つづいて、猫のストレス解消の方法について解説していきます。
- 運動できる環境作りを行う
- なわばりスペースを確保する
- マーキングの欲求を満たす
なわばりスペースを確保する
ネコ科動物である飼い猫は本来、縄張りを持ち、単独行動で生活する動物です。
そのため、室内には猫用のケージやキャットハウス・ベッドなど、猫が1人で落ち着くことができる空間を用意しましょう。
2匹以上の猫を多頭飼育する場合には、可能であれば、猫同士が2m以上離れられる程度の広さの空間が理想的です。
※参考元:ネコ科を中心とした食肉目の社会構造とその可能性(伊澤雅子)、猫の多頭飼育ってどうなの?(日本動物医療センター)
また、
- 来客や家族構成の変化
- 引越しや模様替えなどの生活環境の変化
も猫のストレスになるケースがあります。
猫におやつをあげて来客に慣れさせたり、引っ越しの際には猫の使っていたベッドやトイレを持っていくなど、環境の急な変化は出来るだけ防ぎましょう。
マーキングの欲求を満たす
猫は縄張りや自分の気に入ったものに
- 排尿
- 爪とぎ
- 体を擦り付ける
など、匂いや爪痕を付けることで印をつける本能があります。
匂いに敏感な動物であるため、猫のトイレは常に清潔に保ち、爪研ぎを用意しましょう。
トイレに不満があると排尿を嫌がり膀胱炎になることもあるため、室内には猫の数+1つのトイレを置くのが理想です。
また爪とぎにも様々なタイプが販売されているため、色々な素材の物をいくつか用意し、猫の好みに合わせて設置しましょう。
※参考元:猫の適正譲渡ガイドブック(環境省自然環境局総務課動物愛護管理室)
運動できる環境作りを行う
猫のストレス解消には、運動できる環境作りも大切です。
肉食動物である猫には、生まれつき狩猟本能が備わっています。
※参考元:ネコ科を中心とした食肉目の社会構造とその可能性 2011年度大会シンポジウム記録 1(伊澤雅子)

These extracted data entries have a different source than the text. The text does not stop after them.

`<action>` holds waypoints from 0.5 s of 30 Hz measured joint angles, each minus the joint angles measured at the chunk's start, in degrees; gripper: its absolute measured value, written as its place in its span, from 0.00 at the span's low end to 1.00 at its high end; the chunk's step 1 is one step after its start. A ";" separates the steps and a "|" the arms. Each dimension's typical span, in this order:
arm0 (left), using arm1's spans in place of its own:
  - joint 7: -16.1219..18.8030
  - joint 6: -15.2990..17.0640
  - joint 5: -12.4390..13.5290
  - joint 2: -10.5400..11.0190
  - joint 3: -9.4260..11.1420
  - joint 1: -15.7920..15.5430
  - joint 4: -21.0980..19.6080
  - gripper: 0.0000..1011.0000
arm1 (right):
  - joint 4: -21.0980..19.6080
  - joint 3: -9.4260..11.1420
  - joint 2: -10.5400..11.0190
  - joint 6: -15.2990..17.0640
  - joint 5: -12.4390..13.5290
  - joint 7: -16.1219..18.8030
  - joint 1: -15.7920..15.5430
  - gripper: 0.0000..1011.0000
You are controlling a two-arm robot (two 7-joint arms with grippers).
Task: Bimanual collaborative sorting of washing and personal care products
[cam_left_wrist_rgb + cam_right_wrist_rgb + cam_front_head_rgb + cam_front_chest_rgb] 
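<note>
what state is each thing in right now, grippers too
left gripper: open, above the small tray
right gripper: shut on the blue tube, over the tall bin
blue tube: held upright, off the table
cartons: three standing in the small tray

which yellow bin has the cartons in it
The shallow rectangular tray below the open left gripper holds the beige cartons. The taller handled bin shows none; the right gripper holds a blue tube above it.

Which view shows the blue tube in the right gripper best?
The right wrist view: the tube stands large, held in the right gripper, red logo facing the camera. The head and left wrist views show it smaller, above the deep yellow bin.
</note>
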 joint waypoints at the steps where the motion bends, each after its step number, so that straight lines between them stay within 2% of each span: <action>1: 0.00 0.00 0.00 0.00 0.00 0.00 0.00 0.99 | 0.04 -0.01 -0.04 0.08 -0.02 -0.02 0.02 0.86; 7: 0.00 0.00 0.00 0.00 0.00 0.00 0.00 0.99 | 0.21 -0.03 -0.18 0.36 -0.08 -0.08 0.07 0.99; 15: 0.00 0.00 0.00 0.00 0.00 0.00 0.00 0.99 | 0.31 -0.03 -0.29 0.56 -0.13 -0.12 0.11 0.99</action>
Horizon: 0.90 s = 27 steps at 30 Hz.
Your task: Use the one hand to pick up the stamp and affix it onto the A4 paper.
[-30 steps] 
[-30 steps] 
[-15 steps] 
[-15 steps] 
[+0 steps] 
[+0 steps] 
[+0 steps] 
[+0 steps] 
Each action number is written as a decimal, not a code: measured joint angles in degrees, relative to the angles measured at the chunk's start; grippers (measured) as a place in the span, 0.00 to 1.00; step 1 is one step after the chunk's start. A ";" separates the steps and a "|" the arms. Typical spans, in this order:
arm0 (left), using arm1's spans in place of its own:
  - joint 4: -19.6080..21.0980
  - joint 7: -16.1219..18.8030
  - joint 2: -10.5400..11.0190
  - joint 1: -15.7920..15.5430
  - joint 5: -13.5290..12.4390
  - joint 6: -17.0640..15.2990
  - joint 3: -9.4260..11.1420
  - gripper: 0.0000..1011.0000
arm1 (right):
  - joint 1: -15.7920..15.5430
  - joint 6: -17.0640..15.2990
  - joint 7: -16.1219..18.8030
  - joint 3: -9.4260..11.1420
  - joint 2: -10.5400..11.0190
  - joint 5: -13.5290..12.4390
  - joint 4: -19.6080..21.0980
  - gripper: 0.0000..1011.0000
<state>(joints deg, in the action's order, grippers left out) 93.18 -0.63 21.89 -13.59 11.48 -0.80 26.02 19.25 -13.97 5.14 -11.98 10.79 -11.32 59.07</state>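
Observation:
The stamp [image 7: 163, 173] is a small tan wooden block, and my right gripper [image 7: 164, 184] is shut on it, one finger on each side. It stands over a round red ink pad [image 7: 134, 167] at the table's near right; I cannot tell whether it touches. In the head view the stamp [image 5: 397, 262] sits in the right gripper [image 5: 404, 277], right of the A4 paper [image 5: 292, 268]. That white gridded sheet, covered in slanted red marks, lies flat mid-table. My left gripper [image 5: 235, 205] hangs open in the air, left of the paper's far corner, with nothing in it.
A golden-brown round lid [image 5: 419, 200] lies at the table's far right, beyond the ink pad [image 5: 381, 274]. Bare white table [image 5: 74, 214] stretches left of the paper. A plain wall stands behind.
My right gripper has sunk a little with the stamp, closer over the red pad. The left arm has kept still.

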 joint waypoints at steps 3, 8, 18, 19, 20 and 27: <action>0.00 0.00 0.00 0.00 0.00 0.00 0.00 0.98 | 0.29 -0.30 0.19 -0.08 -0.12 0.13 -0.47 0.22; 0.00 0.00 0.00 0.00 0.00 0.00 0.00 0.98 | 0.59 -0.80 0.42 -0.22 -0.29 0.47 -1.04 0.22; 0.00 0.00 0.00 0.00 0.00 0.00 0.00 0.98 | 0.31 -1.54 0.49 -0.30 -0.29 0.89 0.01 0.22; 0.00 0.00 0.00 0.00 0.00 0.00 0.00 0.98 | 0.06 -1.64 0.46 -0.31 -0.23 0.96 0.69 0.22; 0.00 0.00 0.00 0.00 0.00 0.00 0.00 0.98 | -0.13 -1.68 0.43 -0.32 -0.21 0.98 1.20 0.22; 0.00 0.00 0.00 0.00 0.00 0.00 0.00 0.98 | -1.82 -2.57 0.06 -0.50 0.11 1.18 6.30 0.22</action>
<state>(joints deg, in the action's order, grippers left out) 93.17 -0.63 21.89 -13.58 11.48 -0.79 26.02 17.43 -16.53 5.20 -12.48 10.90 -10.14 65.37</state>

特に猫は高いところや立体的な移動を好むため、以下のようなキャットグッズの使用がオススメです。
- キャットタワー
- 木のぼりタワー
- キャットウォーク
- 猫用ハンモック
など。
またストレス解消だけではなく、飼い主との絆作りのためにも猫じゃらしなどの玩具を使って遊ぶ時間も作りましょう。
まとめ
以上、猫のストレス解消の重要性とその方法について解説しました。
現在の猫ブームの主な理由は、
- 散歩の必要がない
- 単身者でも室内飼育が可能
- 犬に比べて飼育費用が掛からない
- SNS映え
などです。
猫といえば、自由気ままでマイペースなイメージを持つ方も多いですが、中には甘えん坊で留守番をストレスに感じ、問題行動を起こしてしまう猫もいます。
また、猫は病気やケガなど体の不調を隠す習性があるため、普段元気に見えていてもある時急激に体調を崩してしまうケースも少なくありません。
猫の健康のためには、日頃からスキンシップをとって体調をチェックしたり、病気の予防のためにストレス解消を心がけることがポイントです。
良かったら参考にしてみてください。